Re: [RFC][PATCHv6 00/12] printk: introduce printing kernel thread

From: Sergey Senozhatsky
Date: Fri Dec 15 2017 - 03:42:47 EST


On (12/15/17 09:31), Petr Mladek wrote:
> > On (12/14/17 22:18), Steven Rostedt wrote:
> > > > Steven, your approach works ONLY when we have the following preconditions:
> > > >
> > > > a) there is a CPU that is calling printk() from the 'safe' (non-atomic,
> > > > etc) context
> > > >
> > > > what does guarantee that? what happens if there is NO non-atomic
> > > > CPU or that non-atomic simplky missses the console_owner != false
> > > > point? we are going to conclude
> > > >
> > > > "if printk() doesn't work for you, it's because you are holding it wrong"?
> > > >
> > > >
> > > > what if that non-atomic CPU does not call printk(), but instead
> > > > it does console_lock()/console_unlock()? why there is no handoff?
> > > >
> > > > CPU0 CPU1 ~ CPU10
> > > > in atomic contexts [!]. ping-ponging console_sem
> > > > ownership to each other. while what they really
> > > > need to do is to simply up() and let CPU0 to
> > > > handle it.
> > > > printk
> > > > console_lock()
> > > > schedule()
> > > > ...
> > > > printk
> > > > printk
> > > > ...
> > > > printk
> > > > printk
> > > >
> > > > up()
> > > >
> > > > // woken up
> > > > console_unlock()
> > > >
> > > > why do we make an emphasis on fixing vprintk_printk()?
>
> Is the above scenario really dangerous? console_lock() owner is
> able to sleep. Therefore there is no risk of a softlockup.
>
> Sure, many messages will get stacked in the meantime and the console
> owner my get then passed to another owner in atomic context. But
> do you really see this in the real life?
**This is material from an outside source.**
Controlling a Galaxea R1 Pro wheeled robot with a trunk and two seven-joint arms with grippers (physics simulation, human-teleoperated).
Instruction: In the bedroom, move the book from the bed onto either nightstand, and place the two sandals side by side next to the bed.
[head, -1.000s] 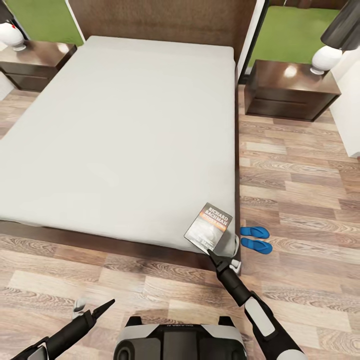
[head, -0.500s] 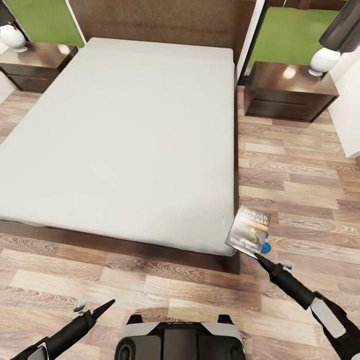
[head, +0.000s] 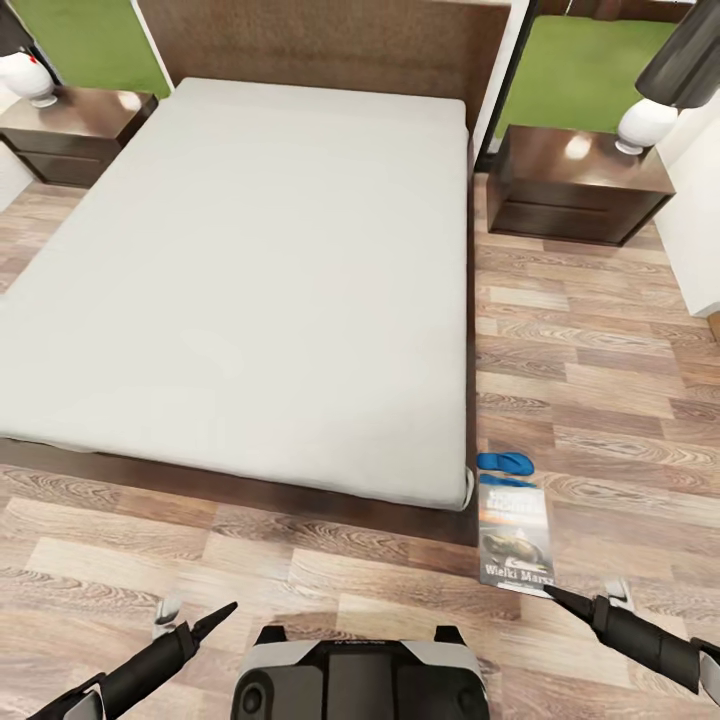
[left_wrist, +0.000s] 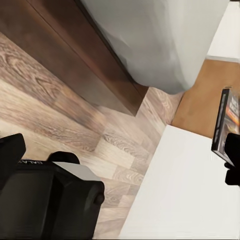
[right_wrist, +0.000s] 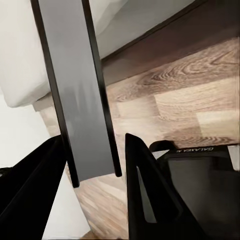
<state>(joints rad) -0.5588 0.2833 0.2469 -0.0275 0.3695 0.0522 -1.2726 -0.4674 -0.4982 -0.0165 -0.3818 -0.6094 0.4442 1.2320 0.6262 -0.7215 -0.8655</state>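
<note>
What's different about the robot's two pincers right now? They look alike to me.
The right pincer is clamped on the book, holding it up above the wood floor by the bed's corner; the left pincer carries nothing and hangs over bare floor. In the head view the right one reaches farther out to the side, and the left sits nearer the robot's body. Both are slim, black and pointed.

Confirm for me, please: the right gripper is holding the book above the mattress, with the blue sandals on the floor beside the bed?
Not quite. In the head view the right gripper holds the book above the floor past the bed's corner, not the mattress. The sandals are on the floor beside the bed.
</note>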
console_sem is locked by atomic printk CPU1~CPU10. non-atomic CPU is just
sleeping waiting for the console_sem. while atomic printk CPUs just hand
off console_sem ownership to each other without ever up()-ing the console_sem.
what's the point of hand off here? how is that going to work?
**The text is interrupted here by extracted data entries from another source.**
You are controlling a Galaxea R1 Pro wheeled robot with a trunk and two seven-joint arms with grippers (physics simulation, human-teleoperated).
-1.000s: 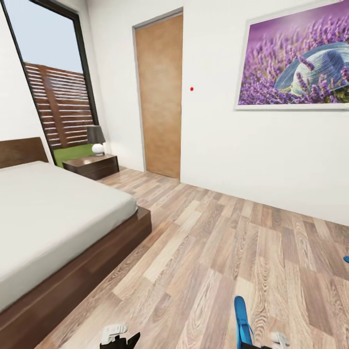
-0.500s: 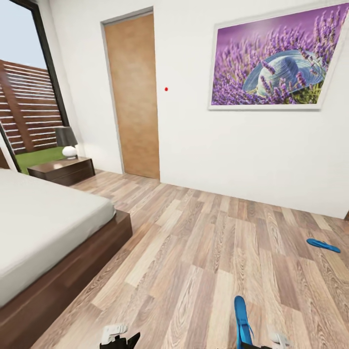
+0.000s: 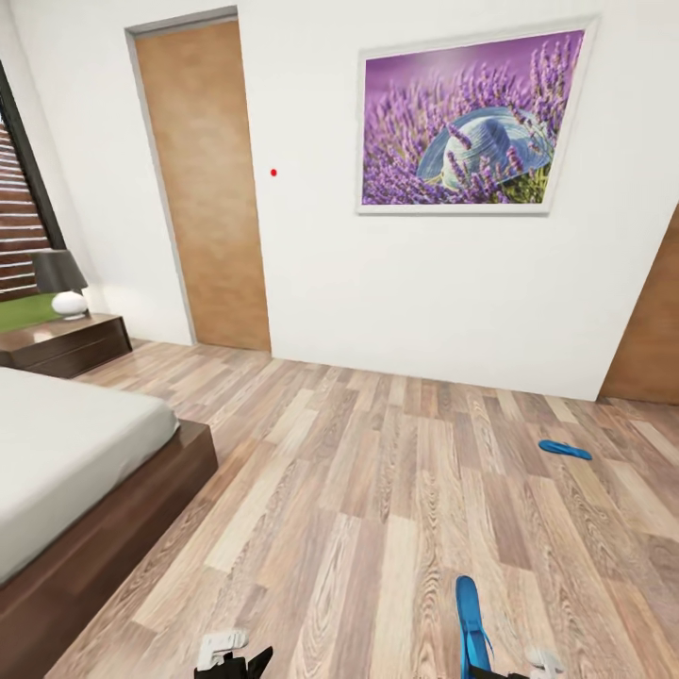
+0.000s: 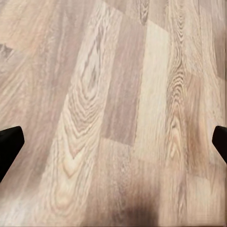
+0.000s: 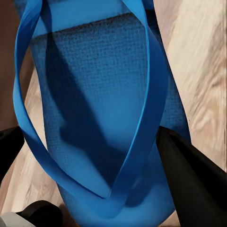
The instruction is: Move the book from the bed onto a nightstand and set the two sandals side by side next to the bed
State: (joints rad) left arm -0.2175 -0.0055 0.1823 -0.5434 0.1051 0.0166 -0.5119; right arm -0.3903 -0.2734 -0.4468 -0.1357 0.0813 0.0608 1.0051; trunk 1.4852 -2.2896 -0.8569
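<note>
The right gripper (image 5: 101,179) has its two black fingers (image 5: 189,175) closed against a bright blue flat flip-flop sandal (image 5: 101,109), which it carries at the near right, low in front of the robot. In the head view that held sandal (image 3: 469,622) stands on edge above the light wood-plank floor (image 3: 377,490), its length running away from the robot. Close up, the textured blue sole and the thin thong straps sit between the dark fingers, with the planks showing on both sides.

The left gripper (image 4: 113,137) hangs open and empty over bare floor; its two black fingertips (image 4: 9,144) stand wide apart with nothing between them. In the head view it sits at the near left (image 3: 231,655), well apart from the right one.

The second blue flip-flop sandal (image 3: 565,450) lies flat on the floor at the far right, well away from the bed and not far from the white wall (image 3: 453,292).

The large low bed with off-white mattress and dark brown wooden frame (image 3: 104,500) fills the left side, one corner pointing into the room. Beyond it, at the far left, stands the small dark reddish-brown wooden nightstand (image 3: 66,344), bearing a lamp with a dark tapered shade and a white round base (image 3: 61,281).

On the far wall hang a plain light-brown wooden door (image 3: 203,189) and a white-framed picture of purple lavender with a pale blue hat (image 3: 471,123). A small red dot (image 3: 273,173) marks the wall between them.
</note>
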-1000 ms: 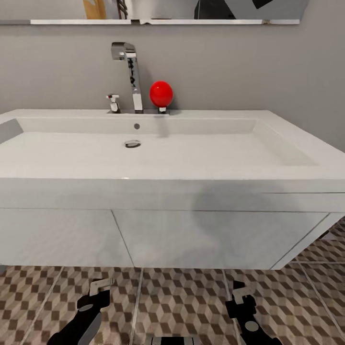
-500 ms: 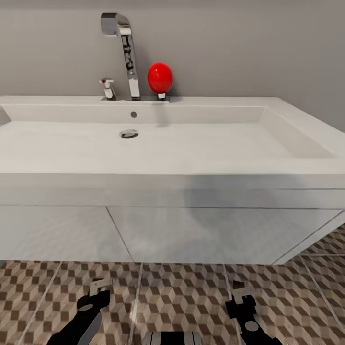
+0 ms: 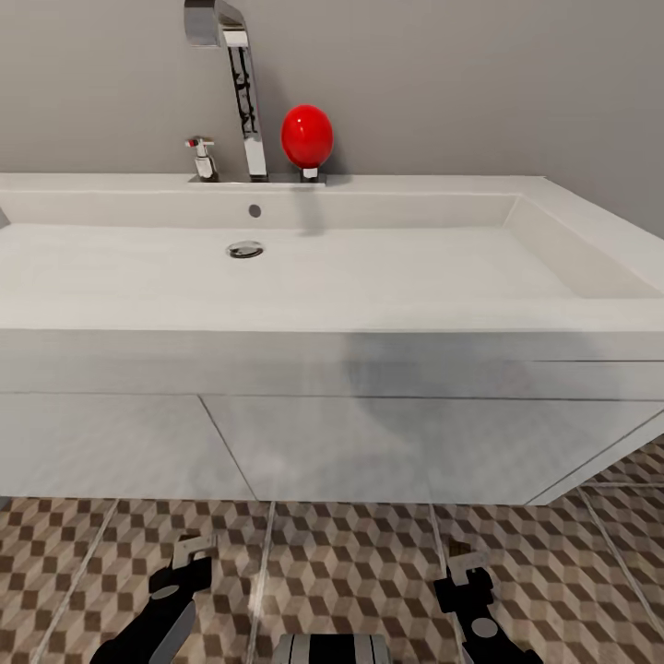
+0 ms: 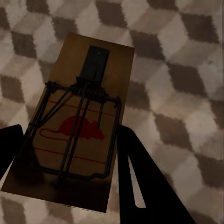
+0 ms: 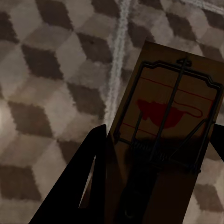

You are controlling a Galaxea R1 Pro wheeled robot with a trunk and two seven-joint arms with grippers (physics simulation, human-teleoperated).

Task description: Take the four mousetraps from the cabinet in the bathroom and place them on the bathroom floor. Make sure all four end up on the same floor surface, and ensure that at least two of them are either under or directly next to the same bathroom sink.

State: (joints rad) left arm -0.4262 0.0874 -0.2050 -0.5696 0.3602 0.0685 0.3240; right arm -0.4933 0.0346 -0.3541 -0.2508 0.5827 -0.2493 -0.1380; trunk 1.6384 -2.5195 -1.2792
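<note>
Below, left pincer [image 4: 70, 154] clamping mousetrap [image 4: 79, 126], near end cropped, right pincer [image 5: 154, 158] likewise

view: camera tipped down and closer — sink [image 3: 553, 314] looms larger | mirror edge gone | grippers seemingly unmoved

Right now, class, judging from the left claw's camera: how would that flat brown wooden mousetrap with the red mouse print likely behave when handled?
The flat brown wooden mousetrap looks like a rigid thin board, so probably stiff and light. Its flat shape suggests it won't roll. The dark wire spring parts could snag or snap, so handle it gently.
</note>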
what we need to do is to offload printing from atomic contexts to a
non-atomic one - which is CPU0. and that non-atomic CPU is sleeping
on the console_sem, ready to continue printing. but it never gets its
chance to do so, because CPU0 ~ CPU10 just passing console_sem ownership
around, resulting in the same "we print from atomic context" thing.
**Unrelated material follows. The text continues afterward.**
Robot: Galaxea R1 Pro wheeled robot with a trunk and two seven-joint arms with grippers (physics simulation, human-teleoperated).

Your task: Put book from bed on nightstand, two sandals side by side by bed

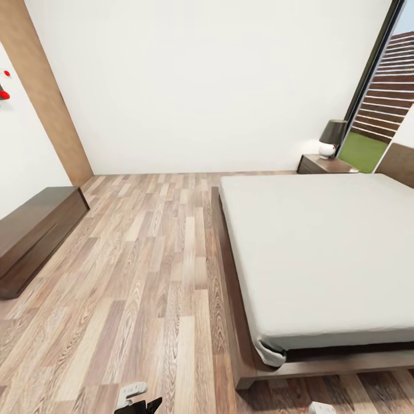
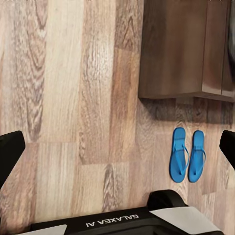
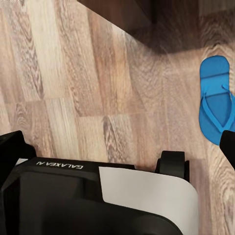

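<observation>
My two bright-blue flat sandals (image 2: pixel 188 155) lie side by side on the wood-plank floor (image 1: pixel 144 276), just off a corner of the dark brown bed frame (image 2: pixel 181 49). The off-white mattress (image 1: pixel 322 247) carries no book that I can see, and the reddish-brown nightstand (image 1: pixel 325 165) stands at its far corner. Both my claws hang apart and empty; rolling my base forward carelessly could nudge the sandals out of line.

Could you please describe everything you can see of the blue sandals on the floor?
The sandals are a pair of thin, flat, bright-blue flip-flops with matching blue thong straps. In the left wrist view they lie soles down on the wood-plank floor, side by side and parallel, close together but not quite touching, just beyond a corner of dark wooden furniture and clear of it. The right wrist view shows one sandal larger, partly cut off by the picture's edge. Nothing grips them.
</observation>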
> Of course, there is a chance that it will pass the work from
> a safe context to atomic one. But there was the same chance that
> the work already started in the atomic context. Therefore statistically
> this should not make things worse.

which is not a justification. we are not looking for a solution that
does not make the things worse. we are looking for a solution that
does improve the things.

-ss